Overview, Common Concepts and Options
=====================================

When a system is under resource contention, various operating system
components and applications interact in complex ways. The interactions can't
easily be captured in synthetic per-component benchmarks making it difficult
to evaluate how the hardware and operating system would perform under such
conditions. resctl-bench solves the problem by exercising the whole system
with realistic workloads and analyzing system and workload behaviors.

Many of benchmarks implemented in resctl-bench have detailed explanations in
`resctl-demo`. Give it a try:

  https://github.com/facebookexperimental/resctl-demo


Common Concepts
===============

rd-hashd
--------

`rd-hashd` is a simulated latency-sensitive request-servicing workload with
realistic system resource usage profile and contention responses. Its page
cache and heap access patterns follow normal distributions and the load
level is regulated by both the target RPS and maximum response latency. The
default parameters are tuned so that resource-wise the behavior is rough an
approximation of a popular FB production workload.

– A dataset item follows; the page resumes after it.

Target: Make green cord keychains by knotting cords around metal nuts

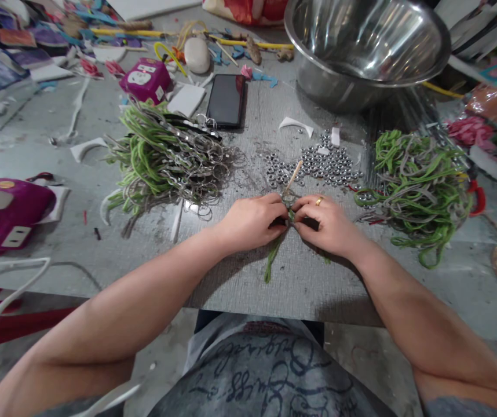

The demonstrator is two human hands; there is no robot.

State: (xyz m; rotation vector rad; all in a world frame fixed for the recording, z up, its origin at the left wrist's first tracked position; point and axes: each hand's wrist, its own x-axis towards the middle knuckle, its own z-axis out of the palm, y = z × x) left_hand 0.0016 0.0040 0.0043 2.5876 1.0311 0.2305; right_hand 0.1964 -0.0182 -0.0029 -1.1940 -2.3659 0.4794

While one workload can't possibly capture the many ways that systems are
used, `rd-hashd`'s behaviors and requirements fall where many
human-interactive and machine-saturating workloads' would.

`rd-hashd` has its own sizing benchmark mode where it tries to figure out
the parameters to saturate all of CPU, memory and IO. It finds the maximum
RPS that the CPUs can churn out and then figures out the maximum page cache
and heap footprints that the memory and IO device can service.
`resctl-bench` often uses this benchmark mode, usually with the CPU part
faked, to evaluate IO devices.

For more details: `rd-hashd --help`


Memory Offloading and Profile
-----------------------------

Not all memory areas are equally hot. If the IO device is performant enough,
the tail-end of the access distribution can be offloaded without violating
latency requirements. Modern SSDs, even the mainstream ones, can serve this
role in the [memory
hierarchy](https://en.wikipedia.org/wiki/Memory_hierarchy) quite effectively
by offloading page cache to filesystem and heap to swap.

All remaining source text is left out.